Automating Expense Claims with ML for TraveliT

TraveliT provides travel booking and expense management solutions. Their website and mobile application allows users to make bookings for flights, cars, accommodation etc. and facilitates the logging and tracking of all travel-related expenses.

TraveliT employs roughly 300 employees to handle the auditing of expense claims submitted to them through their platforms. Each document submitted with an expense claim needs to be manually categorised and assessed manually.

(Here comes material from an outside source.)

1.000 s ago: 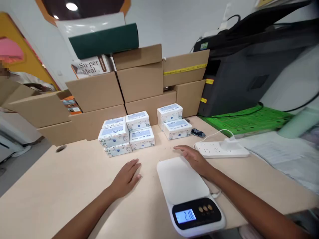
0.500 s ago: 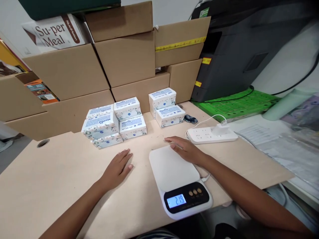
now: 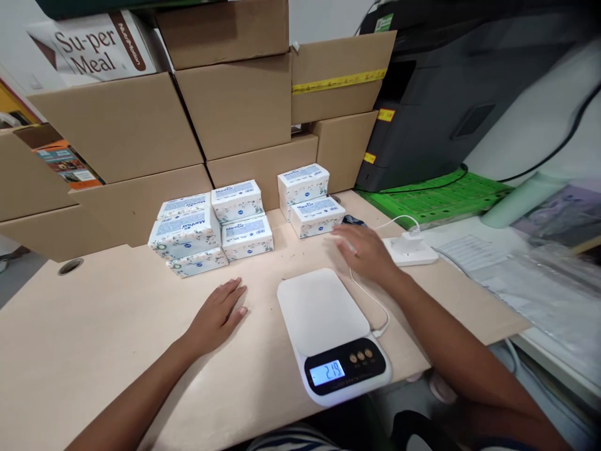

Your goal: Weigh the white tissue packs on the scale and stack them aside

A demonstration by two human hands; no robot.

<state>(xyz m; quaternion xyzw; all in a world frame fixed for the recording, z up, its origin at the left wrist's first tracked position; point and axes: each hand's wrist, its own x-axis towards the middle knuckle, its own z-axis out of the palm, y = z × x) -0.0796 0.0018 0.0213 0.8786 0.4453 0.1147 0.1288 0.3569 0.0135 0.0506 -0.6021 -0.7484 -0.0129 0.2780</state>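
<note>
My left hand (image 3: 218, 318) lies flat on the wooden table, fingers stretched, holding nothing. Just past it stand stacked tissue packs (image 3: 185, 235) printed "Manhua". My right hand (image 3: 364, 250) is above the table, slightly blurred, with its fingers apart and nothing visible in them. It is close to a second, smaller stack of tissue packs (image 3: 317, 216) and overlaps the left part of a white power strip (image 3: 408, 250). Between the hands sits a white digital scale (image 3: 323, 313) with a bare platform; its lit display (image 3: 327, 373) reads 2.19. A dark item behind the right hand is mostly hidden.
Cardboard boxes (image 3: 235, 106) form a wall behind the table (image 3: 117, 326). A dark grey machine (image 3: 446, 106) rests at the back right over a green slatted base (image 3: 413, 194). A white cable (image 3: 375, 300) runs from the scale toward the power strip. Papers (image 3: 474, 250) lie farther right.
My right hand has lifted from the scale's upper edge and moved forward and right, toward the smaller tissue stack and power strip. The left hand stays on the table.
</note>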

To keep up with their growing customer base, TraveliT felt the need to supplement their processes with a digital solution and alleviate the mounting pressure on their auditing staff.

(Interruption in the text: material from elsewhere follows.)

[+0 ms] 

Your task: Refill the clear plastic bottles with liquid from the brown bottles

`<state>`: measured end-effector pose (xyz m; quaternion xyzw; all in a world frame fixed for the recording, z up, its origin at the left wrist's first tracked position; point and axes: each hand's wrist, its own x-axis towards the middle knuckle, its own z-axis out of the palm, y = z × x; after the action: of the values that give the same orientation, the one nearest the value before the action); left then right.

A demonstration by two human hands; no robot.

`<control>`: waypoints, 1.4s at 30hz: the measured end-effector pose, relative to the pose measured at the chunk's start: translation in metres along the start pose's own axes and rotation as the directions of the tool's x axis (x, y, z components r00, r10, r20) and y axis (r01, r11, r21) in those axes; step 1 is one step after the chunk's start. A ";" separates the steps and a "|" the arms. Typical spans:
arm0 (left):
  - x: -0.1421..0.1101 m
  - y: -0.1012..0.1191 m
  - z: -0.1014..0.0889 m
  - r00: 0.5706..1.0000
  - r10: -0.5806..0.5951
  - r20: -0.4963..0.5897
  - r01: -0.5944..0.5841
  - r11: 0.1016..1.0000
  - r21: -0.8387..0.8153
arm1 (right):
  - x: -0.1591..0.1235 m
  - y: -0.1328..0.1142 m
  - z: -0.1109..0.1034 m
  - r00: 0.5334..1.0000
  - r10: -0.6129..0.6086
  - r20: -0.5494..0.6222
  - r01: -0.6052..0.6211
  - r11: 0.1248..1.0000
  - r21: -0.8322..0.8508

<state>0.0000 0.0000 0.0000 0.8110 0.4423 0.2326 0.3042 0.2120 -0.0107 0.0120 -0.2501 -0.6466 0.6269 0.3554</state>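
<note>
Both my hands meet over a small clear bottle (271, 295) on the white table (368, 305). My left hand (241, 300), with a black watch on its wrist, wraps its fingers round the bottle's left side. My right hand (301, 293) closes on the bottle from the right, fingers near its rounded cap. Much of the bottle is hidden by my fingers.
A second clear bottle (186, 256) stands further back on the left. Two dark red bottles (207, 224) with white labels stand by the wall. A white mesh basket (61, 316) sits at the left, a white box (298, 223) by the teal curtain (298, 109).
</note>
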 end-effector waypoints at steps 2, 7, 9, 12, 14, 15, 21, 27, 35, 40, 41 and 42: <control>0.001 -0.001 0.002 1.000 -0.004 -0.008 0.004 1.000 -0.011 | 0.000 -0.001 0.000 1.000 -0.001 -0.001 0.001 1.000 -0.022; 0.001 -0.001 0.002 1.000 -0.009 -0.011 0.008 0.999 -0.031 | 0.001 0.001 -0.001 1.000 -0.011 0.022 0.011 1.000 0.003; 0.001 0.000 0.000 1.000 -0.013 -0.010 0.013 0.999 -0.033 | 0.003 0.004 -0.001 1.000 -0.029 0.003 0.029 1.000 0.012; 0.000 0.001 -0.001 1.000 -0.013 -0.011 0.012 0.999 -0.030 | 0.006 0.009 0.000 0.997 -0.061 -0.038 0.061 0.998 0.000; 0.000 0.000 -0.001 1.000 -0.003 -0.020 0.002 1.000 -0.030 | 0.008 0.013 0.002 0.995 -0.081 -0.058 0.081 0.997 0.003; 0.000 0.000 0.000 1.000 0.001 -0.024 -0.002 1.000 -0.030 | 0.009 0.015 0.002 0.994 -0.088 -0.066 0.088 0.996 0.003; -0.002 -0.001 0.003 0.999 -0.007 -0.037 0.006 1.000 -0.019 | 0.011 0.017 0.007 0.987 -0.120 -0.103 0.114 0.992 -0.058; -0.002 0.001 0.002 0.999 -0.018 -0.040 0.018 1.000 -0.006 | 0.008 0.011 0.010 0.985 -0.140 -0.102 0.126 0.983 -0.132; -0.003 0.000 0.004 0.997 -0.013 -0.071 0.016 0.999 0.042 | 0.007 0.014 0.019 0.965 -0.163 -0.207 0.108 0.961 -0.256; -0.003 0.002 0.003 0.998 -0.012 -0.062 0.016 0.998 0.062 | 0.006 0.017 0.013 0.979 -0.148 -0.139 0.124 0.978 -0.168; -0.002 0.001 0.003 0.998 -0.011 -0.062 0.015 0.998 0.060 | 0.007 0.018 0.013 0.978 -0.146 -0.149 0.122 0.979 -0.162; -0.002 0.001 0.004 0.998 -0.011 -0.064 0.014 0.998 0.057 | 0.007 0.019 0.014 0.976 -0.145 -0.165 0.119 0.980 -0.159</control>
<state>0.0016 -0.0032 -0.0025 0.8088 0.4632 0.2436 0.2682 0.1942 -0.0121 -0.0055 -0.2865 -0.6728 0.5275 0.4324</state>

Their goal was to incorporate a scanning solution into their auditing process that would automatically categorise and analyse each document submitted through their expense claim platform.

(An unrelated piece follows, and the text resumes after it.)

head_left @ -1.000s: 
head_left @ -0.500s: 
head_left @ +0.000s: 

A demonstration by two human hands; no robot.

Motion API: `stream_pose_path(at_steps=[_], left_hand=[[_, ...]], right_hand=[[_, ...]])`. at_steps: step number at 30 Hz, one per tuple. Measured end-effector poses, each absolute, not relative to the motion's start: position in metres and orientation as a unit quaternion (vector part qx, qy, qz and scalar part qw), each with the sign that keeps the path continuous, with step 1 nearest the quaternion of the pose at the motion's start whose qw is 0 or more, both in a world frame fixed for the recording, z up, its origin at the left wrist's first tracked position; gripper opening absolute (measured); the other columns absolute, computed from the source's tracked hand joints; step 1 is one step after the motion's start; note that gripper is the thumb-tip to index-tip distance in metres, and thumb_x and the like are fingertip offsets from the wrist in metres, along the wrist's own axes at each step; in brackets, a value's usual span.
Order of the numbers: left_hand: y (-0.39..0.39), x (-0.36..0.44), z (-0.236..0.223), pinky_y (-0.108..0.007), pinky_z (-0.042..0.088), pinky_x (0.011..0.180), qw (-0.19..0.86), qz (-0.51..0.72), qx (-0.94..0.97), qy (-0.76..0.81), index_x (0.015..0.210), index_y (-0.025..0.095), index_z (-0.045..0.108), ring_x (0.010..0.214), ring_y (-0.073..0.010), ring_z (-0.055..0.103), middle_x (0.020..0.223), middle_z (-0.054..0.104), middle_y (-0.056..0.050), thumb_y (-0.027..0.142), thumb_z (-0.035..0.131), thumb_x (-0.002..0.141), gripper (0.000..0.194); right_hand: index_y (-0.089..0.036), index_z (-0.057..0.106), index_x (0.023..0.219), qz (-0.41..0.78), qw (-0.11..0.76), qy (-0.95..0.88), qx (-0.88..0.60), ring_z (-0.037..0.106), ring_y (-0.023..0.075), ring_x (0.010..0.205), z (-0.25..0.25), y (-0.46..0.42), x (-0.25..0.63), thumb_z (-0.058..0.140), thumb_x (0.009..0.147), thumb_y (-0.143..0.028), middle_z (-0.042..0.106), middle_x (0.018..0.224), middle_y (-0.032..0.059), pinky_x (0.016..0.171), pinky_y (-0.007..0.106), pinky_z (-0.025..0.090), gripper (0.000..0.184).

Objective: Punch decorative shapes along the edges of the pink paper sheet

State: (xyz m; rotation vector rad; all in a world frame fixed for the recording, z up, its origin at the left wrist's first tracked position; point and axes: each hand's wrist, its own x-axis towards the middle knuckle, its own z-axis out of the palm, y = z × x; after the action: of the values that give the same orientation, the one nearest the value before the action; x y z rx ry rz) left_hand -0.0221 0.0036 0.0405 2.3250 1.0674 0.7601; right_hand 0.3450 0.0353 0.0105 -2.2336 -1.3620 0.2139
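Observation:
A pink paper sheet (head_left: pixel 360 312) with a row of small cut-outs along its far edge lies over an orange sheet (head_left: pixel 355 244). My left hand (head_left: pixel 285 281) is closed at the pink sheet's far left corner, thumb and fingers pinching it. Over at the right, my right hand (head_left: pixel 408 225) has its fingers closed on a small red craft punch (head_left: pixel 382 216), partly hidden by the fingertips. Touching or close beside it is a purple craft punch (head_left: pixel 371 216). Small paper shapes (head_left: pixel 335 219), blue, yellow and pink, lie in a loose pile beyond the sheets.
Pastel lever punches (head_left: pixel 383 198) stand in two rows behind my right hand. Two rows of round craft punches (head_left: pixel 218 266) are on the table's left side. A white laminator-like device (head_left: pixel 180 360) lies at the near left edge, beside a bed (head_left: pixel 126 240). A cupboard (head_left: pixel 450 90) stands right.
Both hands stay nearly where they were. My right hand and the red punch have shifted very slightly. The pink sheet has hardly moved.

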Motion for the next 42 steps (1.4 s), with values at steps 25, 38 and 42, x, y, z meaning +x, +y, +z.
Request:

DotModus was chosen to assist TraveliT in achieving this goal.

The Goal

Speed up a document categorising and auditing process

Our Approach

Implement a machine learning backed optical character recognition solution

The Results

A scalable, robust document scanning system saving countless man hours

CLAIMED AND CATEGORISED

Users submit photographs of their receipts or invoices through TraveliT application/website as part of their expense claim procedure. Each uploaded photo is stored in Cloud Storage and the data extraction process begins. AutoML analyses each submitted image and determines if it is a photo of a receipt, an invoice or something else. Anything the system can’t identify will be checked manually by one of TraveliT’s staff. AutoML also checks the database for any existing versions of the provided photo. If an existing image is found, it is flagged as a duplicate. Duplicate images usually arise from employees within the same company making claims for the same expense, so they are particularly important to monitor.

ML BACKED EXTRACTION

The system then commences with the relevant extraction process for each type of document. Each image is run through Vision API which uses Optical Character Recognition (OCR) to convert the text found therein to machine-readable data. Rule based logic is setup to spot relevant words/fields such as “Supplier” or “Total” and extract the values associated with them.

A company can also request that invoices or receipts containing specific words or phrases are flagged. For example, if a supporting document is found to contain wording that does not fit the company’s expense claims policy (e.g. “Proforma Invoice” or “tequila”) then that document can be flagged for investigation by an auditor at a later stage.

SAVING WITH EXPENSES

Approximately 2,000 claims are processed daily through the Travelit system, with new customers being loaded daily. TraveliT can rest easy knowing that meeting the demands of their growing user base is merely a case of scaling up their infrastructure, and not doubling their workforce. The solution has greatly increased productivity and freed up man hours across the board at TraveliT.